B+ Tree File Organization
B+ Tree is an advanced method of ISAM file organization. It uses the same concept of key-index, but in a tree like structure. B+ tree is similar to binary search tree, but it can have more than two leaf nodes. It stores all the records only at the leaf node. Intermediary nodes will have pointers to the leaf nodes. They do not contain any data/records.
Consider a student table below. The key value here is STUDENT_ID. And each record contains the details of each student along with its key value and the index/pointer to the next value. In a B+ tree it can be represented as below.
Please note that the leaf node 100 means, it has name and address of student with ID 100, as we saw in R1, R2, R3 etc above.
From the above B+ tree structure, it is evident that
- There is one main node called root of the tree – 105 is the root here.
- There is an intermediary layer with nodes. They do not have actual records stored. They are all pointers to the leaf node. Only the leaf node contains the data in sorted order.
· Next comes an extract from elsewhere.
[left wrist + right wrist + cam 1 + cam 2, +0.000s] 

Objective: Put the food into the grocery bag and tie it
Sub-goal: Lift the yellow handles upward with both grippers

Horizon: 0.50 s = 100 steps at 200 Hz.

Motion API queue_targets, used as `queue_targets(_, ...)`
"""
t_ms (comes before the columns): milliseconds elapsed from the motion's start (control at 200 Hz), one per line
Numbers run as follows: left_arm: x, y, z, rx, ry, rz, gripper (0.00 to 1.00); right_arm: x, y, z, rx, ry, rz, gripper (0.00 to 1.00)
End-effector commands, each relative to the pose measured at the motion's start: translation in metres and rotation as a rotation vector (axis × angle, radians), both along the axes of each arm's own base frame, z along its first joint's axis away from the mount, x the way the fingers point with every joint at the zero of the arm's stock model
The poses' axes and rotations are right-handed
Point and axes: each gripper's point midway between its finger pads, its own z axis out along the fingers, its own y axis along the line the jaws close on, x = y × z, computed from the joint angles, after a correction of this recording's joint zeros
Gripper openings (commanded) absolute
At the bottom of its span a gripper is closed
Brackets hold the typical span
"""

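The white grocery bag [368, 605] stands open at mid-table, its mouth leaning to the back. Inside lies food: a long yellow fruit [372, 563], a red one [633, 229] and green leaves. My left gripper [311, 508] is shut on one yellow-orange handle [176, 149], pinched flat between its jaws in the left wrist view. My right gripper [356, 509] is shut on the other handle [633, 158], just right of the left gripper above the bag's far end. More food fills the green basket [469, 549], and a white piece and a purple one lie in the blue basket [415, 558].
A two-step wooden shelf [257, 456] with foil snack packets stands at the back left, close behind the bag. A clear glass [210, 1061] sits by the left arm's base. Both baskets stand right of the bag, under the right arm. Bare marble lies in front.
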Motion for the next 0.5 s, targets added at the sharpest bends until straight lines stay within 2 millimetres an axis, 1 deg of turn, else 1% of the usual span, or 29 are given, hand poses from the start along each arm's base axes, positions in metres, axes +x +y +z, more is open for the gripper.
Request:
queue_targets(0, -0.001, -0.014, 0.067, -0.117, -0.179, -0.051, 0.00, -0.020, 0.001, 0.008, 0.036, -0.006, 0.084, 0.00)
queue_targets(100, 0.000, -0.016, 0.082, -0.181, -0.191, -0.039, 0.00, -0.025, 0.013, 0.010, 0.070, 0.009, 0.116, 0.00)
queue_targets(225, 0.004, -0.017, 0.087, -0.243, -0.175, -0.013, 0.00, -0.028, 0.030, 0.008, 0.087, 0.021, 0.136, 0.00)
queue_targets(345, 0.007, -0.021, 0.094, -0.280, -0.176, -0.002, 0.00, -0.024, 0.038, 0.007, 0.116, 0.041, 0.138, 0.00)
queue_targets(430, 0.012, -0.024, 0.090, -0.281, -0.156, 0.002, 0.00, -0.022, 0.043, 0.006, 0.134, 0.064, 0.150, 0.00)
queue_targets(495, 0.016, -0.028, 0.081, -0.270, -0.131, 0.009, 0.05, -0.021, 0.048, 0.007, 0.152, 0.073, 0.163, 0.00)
- The nodes to the left of the root nodes have prior values of root and nodes to the right have next values of the root. i.e.; 102 and 108 respectively.
- There is one final node, called leaf node, which has only values. i.e.; 100, 101, 103, 104, 106 and 107
- All the leaf nodes are balanced – all the leaf nodes at same distance from the root node. Hence searching any record is easier.
- Searching any record is linear in this case. Any record can be traversed through single path and accessed easily.
- Since the intermediary nodes have only pointers to the leaf node, the tree structure is of shorter height. Shorter the height, faster is the traversal and hence the retrieval of records.
Advantages of B+ Trees
- Since all records are stored only in the leaf node and are sorted sequential linked list, searching is becomes very easy.
- Using B+, we can retrieve range retrieval or partial retrieval. Traversing through the tree structure makes this easier and quicker.
- As the number of record increases/decreases, B+ tree structure grows/shrinks. There is no restriction on B+ tree size, like we have in ISAM.
- Since it is a balance tree structure, any insert/ delete/ update does not affect the performance.
- Since we have all the data stored in the leaf nodes and more branching of internal nodes makes height of the tree shorter. This reduces disk I/O. Hence it works well in secondary storage devices.